== INFORMATION SHOWN ==
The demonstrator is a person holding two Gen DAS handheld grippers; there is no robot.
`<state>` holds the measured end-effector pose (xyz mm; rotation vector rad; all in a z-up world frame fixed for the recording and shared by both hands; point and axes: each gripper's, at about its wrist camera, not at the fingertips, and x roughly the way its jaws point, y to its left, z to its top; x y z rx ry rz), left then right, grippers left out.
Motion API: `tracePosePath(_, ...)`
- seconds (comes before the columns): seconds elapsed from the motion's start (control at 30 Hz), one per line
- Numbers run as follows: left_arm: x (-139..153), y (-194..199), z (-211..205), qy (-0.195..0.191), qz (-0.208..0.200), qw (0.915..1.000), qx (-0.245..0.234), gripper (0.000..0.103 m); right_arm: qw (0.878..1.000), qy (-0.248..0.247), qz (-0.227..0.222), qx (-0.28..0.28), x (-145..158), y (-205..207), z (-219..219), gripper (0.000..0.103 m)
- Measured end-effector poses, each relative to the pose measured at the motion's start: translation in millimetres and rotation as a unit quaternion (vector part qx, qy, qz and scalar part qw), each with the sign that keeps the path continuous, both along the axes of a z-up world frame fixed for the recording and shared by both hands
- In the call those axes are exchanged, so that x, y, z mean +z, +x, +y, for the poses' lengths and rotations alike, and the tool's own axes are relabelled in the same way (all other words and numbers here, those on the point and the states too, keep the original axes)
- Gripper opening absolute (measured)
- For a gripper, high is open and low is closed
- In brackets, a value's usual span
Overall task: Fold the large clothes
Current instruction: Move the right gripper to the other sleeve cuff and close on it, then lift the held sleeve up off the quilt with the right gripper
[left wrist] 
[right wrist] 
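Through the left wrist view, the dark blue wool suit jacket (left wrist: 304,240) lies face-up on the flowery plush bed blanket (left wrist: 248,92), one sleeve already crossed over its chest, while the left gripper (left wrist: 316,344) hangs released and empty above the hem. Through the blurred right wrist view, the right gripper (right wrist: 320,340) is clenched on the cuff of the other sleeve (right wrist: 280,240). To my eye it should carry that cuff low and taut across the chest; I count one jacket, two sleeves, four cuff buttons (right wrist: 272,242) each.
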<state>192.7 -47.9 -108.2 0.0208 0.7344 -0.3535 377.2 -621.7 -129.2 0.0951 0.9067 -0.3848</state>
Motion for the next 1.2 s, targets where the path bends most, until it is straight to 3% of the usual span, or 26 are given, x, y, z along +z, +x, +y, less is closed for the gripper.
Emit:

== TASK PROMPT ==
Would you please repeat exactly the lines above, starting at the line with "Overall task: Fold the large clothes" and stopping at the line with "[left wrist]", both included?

== EXERCISE OUTPUT ==
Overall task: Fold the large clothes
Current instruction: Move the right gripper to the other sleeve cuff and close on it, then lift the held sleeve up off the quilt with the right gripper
[left wrist] 

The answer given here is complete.